START Provided entries
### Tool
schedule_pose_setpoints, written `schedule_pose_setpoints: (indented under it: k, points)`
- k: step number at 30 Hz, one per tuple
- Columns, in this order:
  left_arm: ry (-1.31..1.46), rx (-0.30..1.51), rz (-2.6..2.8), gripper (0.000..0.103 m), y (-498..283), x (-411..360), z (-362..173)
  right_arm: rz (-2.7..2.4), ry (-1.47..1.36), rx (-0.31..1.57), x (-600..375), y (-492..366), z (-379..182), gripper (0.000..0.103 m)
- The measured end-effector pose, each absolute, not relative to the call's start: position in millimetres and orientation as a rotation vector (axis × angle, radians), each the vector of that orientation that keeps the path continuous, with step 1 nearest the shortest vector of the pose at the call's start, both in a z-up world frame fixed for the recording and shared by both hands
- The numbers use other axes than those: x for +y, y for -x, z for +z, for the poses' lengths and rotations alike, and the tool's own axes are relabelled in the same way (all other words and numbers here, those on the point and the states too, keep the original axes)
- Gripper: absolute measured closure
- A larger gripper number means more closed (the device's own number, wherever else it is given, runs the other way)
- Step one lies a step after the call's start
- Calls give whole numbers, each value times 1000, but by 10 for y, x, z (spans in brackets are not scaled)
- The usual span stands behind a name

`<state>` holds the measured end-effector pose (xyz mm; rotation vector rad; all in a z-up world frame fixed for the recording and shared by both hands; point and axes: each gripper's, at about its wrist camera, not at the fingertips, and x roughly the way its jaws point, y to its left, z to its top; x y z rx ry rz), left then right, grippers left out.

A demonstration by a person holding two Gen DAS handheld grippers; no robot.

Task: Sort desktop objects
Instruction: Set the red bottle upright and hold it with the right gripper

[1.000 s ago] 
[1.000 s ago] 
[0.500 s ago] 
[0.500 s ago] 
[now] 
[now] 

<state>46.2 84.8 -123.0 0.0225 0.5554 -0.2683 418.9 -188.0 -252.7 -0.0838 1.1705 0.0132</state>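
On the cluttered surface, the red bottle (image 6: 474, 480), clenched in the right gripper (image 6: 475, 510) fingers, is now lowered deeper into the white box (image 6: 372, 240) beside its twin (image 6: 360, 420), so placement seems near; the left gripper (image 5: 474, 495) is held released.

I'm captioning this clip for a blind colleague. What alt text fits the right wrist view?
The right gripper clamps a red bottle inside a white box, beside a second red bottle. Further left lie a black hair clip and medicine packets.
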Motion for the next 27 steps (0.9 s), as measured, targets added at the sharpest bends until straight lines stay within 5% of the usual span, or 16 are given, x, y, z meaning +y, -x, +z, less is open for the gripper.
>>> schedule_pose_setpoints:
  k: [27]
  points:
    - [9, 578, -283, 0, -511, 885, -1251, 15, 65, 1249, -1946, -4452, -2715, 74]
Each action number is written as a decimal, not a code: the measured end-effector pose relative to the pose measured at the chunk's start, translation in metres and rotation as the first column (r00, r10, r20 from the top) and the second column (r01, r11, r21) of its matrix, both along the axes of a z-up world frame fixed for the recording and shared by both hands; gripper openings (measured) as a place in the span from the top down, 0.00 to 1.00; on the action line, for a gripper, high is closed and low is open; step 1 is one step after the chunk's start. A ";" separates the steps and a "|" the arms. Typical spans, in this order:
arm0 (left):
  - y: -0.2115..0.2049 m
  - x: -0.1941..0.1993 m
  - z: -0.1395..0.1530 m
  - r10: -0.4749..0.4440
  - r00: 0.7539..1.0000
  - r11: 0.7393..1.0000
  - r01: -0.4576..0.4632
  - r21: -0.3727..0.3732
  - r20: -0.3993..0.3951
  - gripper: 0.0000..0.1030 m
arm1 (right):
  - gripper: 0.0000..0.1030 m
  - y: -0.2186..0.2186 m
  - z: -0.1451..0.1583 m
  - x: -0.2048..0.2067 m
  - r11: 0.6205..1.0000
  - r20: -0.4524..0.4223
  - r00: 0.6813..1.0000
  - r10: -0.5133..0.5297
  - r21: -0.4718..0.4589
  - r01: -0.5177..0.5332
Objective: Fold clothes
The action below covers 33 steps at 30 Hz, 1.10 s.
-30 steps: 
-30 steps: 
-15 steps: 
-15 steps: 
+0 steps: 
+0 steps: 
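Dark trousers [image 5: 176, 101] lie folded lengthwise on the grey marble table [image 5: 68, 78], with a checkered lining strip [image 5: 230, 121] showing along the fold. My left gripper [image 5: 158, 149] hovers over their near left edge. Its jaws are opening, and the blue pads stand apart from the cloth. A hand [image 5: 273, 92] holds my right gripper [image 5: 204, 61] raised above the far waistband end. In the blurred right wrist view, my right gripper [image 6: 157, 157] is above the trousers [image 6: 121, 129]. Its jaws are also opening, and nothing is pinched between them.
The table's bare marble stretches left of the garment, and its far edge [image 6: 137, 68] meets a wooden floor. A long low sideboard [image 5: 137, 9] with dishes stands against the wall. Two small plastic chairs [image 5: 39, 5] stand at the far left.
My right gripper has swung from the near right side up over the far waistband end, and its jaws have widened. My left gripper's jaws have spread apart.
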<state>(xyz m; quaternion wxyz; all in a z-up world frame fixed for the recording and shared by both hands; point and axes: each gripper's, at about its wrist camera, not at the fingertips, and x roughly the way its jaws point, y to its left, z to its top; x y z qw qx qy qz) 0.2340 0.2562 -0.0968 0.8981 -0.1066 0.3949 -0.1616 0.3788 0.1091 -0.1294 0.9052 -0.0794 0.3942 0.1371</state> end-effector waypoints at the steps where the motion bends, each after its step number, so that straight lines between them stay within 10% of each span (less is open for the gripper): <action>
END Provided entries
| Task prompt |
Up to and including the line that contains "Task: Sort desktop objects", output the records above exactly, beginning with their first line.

| Worked solution |
### Tool
schedule_pose_setpoints, written `schedule_pose_setpoints: (indented under it: k, points)`
- k: step number at 30 Hz, one per tuple
- Columns, in this order:
  left_arm: ry (-1.31..1.46), rx (-0.30..1.51), rz (-2.6..2.8), gripper (0.000..0.103 m), y (-498..283), x (-411..360), z (-362..173)
  right_arm: rz (-2.7..2.4), ry (-1.47..1.36), rx (-0.31..1.57), x (-600..375), y (-492..366), z (-379..182), gripper (0.000..0.103 m)
- The measured end-effector pose, each absolute, not relative to the call's start: position in millimetres and orientation as a rotation vector (axis × angle, radians), each the vector of that orientation that keeps the path continuous, with step 1 nearest the shortest vector of the pose at the call's start, both in a z-up world frame fixed for the recording and shared by both hands
- The numbers use other axes than those: x for +y, y for -x, z for +z, for the poses' lengths and rotations alike, and the tool's own axes are relabelled in the same way (all other words and numbers here, those on the point and the states too, keep the original axes)
- Gripper: absolute measured closure
- A larger gripper number means more closed (the device's own number, wherever else it is given, runs the other way)
- Step one lies a step after the call's start
- Calls give whole numbers, each value times 1000, but by 10 for y, x, z (spans in brackets are not scaled)
- The usual span stands behind a name

`<state>` holds the measured end-effector pose (xyz mm; rotation vector rad; all in a z-up world frame fixed for the recording and shared by both hands; point and axes: each gripper's, at about its wrist camera, not at the fingertips, and x roughly the way its jaws point, y to its left, z to its top; x y z rx ry rz), left then right, grippers left out.

A demonstration by a person holding two Gen DAS handheld grippers; no robot.

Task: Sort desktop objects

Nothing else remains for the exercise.